→ **Task description**
After finding the line containing "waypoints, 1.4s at" below, please output that line and each following one through the line containing "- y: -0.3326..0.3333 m", exactly as written.
*****
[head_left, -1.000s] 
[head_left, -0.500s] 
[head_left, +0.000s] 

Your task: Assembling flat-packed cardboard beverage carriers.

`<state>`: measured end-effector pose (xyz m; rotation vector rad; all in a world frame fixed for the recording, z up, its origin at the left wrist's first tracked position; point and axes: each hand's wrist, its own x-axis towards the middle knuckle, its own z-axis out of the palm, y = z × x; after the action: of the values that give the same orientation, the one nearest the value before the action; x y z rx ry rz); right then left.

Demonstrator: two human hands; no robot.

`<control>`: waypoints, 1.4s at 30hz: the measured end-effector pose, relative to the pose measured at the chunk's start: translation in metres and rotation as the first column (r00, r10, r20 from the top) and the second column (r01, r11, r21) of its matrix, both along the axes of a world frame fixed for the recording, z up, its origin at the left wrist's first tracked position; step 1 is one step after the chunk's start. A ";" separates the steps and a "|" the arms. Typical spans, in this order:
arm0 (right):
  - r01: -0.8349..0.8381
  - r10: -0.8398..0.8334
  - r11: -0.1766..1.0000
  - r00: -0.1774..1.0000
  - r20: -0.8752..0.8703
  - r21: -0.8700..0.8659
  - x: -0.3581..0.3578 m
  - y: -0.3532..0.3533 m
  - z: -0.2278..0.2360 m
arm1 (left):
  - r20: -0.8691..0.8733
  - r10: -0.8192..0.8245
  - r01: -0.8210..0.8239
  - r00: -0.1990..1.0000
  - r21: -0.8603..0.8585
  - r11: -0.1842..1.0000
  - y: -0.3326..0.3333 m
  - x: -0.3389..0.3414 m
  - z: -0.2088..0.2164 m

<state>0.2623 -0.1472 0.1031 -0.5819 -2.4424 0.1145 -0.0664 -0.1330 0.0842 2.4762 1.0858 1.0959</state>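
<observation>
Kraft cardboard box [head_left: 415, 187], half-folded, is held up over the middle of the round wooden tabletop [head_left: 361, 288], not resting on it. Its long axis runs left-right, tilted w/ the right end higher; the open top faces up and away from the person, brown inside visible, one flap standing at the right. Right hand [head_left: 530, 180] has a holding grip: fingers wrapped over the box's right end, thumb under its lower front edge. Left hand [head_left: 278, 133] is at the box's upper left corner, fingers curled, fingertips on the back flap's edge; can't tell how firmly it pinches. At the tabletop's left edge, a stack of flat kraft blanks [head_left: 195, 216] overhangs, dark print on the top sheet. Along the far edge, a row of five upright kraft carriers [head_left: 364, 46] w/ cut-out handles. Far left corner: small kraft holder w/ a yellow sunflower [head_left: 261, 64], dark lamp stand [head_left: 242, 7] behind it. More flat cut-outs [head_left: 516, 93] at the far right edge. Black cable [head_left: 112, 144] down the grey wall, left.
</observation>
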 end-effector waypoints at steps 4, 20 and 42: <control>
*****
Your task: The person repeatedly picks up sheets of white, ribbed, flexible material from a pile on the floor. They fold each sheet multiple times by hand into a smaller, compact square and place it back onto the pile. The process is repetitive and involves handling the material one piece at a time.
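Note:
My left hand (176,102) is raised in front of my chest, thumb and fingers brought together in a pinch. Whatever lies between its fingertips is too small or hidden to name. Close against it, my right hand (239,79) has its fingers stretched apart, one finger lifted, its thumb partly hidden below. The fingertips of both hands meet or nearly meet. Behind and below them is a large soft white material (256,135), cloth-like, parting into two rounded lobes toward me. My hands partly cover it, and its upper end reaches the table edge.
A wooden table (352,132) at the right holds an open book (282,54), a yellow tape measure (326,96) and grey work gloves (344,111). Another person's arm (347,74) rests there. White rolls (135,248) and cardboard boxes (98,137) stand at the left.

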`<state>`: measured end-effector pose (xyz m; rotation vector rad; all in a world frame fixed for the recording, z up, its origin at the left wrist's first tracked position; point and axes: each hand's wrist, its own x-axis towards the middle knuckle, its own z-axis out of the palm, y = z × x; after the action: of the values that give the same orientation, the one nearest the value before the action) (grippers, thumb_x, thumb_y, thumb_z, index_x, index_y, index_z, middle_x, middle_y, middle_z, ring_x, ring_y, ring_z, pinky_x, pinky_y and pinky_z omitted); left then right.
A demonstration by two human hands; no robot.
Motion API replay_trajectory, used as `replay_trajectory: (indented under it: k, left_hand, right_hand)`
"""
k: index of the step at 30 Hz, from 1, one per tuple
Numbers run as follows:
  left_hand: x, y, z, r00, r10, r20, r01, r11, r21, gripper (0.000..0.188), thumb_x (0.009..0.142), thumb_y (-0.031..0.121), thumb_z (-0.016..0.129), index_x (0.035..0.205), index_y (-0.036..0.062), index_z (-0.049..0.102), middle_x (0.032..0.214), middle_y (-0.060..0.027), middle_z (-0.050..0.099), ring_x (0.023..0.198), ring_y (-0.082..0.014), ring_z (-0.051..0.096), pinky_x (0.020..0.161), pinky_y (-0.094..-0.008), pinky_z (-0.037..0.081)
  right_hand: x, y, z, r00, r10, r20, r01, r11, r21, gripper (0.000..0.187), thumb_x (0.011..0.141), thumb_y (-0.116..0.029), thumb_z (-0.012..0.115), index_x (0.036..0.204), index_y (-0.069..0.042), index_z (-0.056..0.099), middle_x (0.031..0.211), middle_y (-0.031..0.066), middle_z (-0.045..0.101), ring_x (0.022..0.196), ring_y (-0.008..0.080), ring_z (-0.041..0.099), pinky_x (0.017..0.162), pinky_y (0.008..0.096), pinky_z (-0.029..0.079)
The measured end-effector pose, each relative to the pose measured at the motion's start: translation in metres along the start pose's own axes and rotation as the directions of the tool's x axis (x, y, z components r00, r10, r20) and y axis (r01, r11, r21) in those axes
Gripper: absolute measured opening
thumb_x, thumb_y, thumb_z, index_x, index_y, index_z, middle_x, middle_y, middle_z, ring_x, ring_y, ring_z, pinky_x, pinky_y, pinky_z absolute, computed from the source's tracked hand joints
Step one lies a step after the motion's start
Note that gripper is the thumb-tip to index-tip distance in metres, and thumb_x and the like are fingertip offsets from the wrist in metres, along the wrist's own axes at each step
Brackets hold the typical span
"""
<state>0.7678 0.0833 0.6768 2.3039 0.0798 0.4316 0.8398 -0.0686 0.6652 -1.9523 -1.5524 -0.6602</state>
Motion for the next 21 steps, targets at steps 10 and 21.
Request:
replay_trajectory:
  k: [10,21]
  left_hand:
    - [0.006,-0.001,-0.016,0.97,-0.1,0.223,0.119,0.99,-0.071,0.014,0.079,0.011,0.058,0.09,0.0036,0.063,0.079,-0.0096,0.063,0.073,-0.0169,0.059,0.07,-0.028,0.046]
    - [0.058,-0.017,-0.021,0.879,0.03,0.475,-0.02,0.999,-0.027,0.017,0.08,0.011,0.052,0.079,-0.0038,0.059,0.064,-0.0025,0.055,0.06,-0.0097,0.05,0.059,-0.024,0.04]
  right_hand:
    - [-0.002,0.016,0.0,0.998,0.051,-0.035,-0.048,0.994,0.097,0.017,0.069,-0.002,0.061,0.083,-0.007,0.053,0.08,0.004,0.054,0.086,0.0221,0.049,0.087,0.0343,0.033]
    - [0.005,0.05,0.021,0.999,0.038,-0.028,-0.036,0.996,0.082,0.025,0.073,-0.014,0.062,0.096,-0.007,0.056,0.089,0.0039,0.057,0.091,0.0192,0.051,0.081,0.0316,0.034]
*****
→ **Exercise result**
`<control>`: waypoints, 1.4s at 30hz: the measured end-effector pose, relative to the pose measured at the chunk's start: translation in metres and rotation as the first column (r00, r10, r20 from the top) and the second column (r01, r11, r21) of its matrix, both along the axes of a world frame fixed for the recording, z up, its origin at the left wrist's first tracked position; step 1 is one step after the chunk's start. A ";" separates the steps and a "|" the arms. Typical spans, in this order:
arm0 (right):
  - r01: -0.8349..0.8381
  - r10: -0.8398..0.8334
  - r11: -0.1766..1.0000
  - r00: -0.1774..1.0000
  - r20: -0.8752..0.8703
  - r21: -0.8700..0.8659
  - x: -0.3581..0.3578 m
  - y: -0.3532..0.3533 m
  - z: -0.2278..0.2360 m
arm1 (left):
  - r20: -0.8691..0.8733
  - r10: -0.8192..0.8245
  - r01: -0.8210..0.8239
  - r00: -0.1990..1.0000
  - r21: -0.8603..0.8585
  - r11: -0.1842..1.0000
  - y: -0.3326..0.3333 m

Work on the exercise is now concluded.